**ABOUT THIS EXERCISE:** Retype the listing exactly; omit pictures.

---------- SUPPLIED DATA

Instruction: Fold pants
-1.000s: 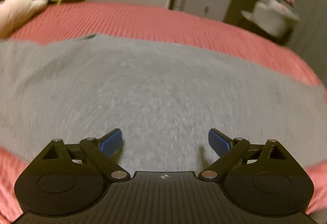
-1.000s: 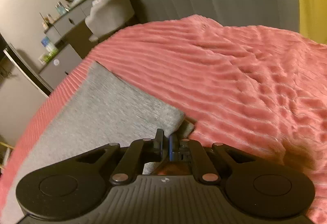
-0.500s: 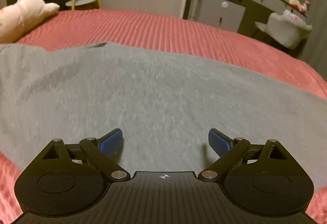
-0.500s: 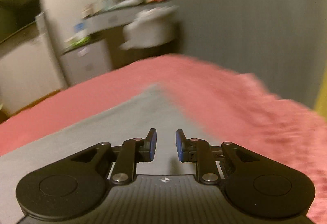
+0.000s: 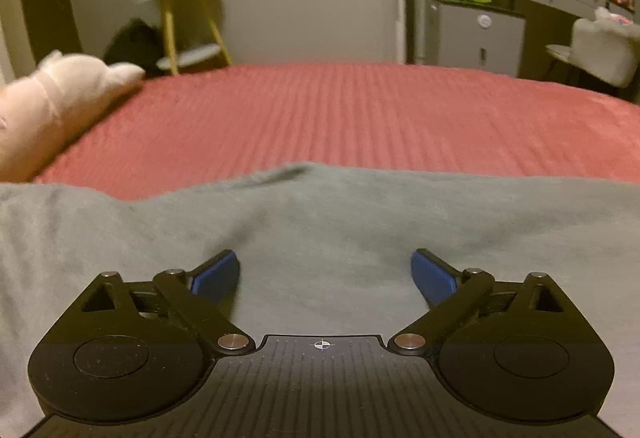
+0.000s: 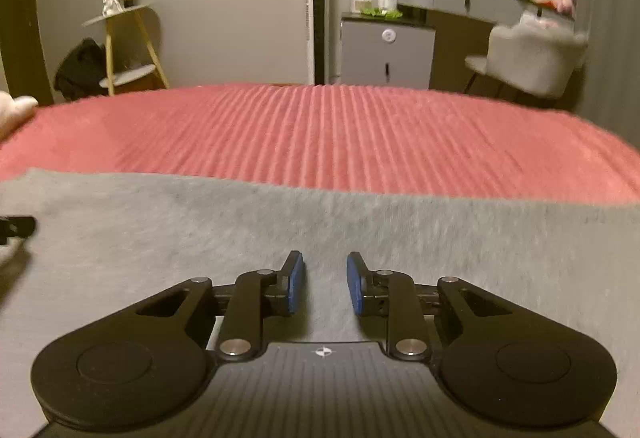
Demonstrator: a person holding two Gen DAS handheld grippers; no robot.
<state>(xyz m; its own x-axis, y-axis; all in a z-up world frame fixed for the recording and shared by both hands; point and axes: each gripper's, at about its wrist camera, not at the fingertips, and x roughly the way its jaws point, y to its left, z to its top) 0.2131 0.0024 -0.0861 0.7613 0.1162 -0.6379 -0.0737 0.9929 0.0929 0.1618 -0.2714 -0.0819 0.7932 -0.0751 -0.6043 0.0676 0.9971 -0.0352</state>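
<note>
The grey pants (image 5: 320,238) are laid flat across the near part of the bed (image 5: 360,118), on its ribbed red bedspread, with their far edge running roughly parallel to the bed's far edge. That edge is seen straight and smooth in the right wrist view; in the left wrist view it is slightly rumpled, with a small dark fold raised near the middle.

The left gripper (image 5: 325,270) is held low over the cloth with its blue fingers (image 5: 216,272) spread wide and nothing between them. The right gripper (image 6: 323,280) is likewise held above the cloth, its fingers (image 6: 295,280) parted by a narrower gap — released, with no fabric caught. Whether either is touching the cloth cannot be told.

The step in hand is judged to be a pause between folds: a fold seems to have been laid down, and a fresh hold has not yet been taken. For the next move, an edge or corner of the pants would need to be pinched by each gripper and carried over evenly, so that the layers are kept aligned and the rumple is not folded in.

A plush toy (image 5: 52,106) is seen at the bed's far left corner — well apart from the pants.
</note>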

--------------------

**REPLY:**
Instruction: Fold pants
-1.000s: 
-1.000s: 
-0.500s: 
-0.500s: 
+0.000s: 
+0.000s: 
Demonstrator: a person holding two Gen DAS handheld grippers; no robot.
<state>(xyz m; its own x-axis, y-axis; all in a z-up world frame fixed for the recording and shared by both hands; point and axes: each gripper's, at about its wrist camera, not at the fingertips, and x roughly the way its jaws point, y to its left, z to its top) 0.2131 0.0024 -0.0861 0.7613 0.1162 -0.6379 -0.0737 0.9929 0.0929 0.1618 -0.2714 -0.0819 0.7932 -0.0751 -0.6043 0.0676 0.9971 -0.0352</state>
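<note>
The grey pants (image 5: 320,238) are laid flat across the near part of the bed (image 5: 360,118), on its ribbed red bedspread, with their far edge running roughly parallel to the bed's far edge. That edge is seen straight and smooth in the right wrist view; in the left wrist view it is slightly rumpled, with a small dark fold raised near the middle.

The left gripper (image 5: 325,270) is held low over the cloth with its blue fingers (image 5: 216,272) spread wide and nothing between them. The right gripper (image 6: 323,280) is likewise held above the cloth, its fingers (image 6: 295,280) parted by a narrower gap — released, with no fabric caught. Whether either is touching the cloth cannot be told.

The step in hand is judged to be a pause between folds: a fold seems to have been laid down, and a fresh hold has not yet been taken. For the next move, an edge or corner of the pants would need to be pinched by each gripper and carried over evenly, so that the layers are kept aligned and the rumple is not folded in.

A plush toy (image 5: 52,106) is seen at the bed's far left corner — well apart from the pants.
</note>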

That completes the answer to this exercise.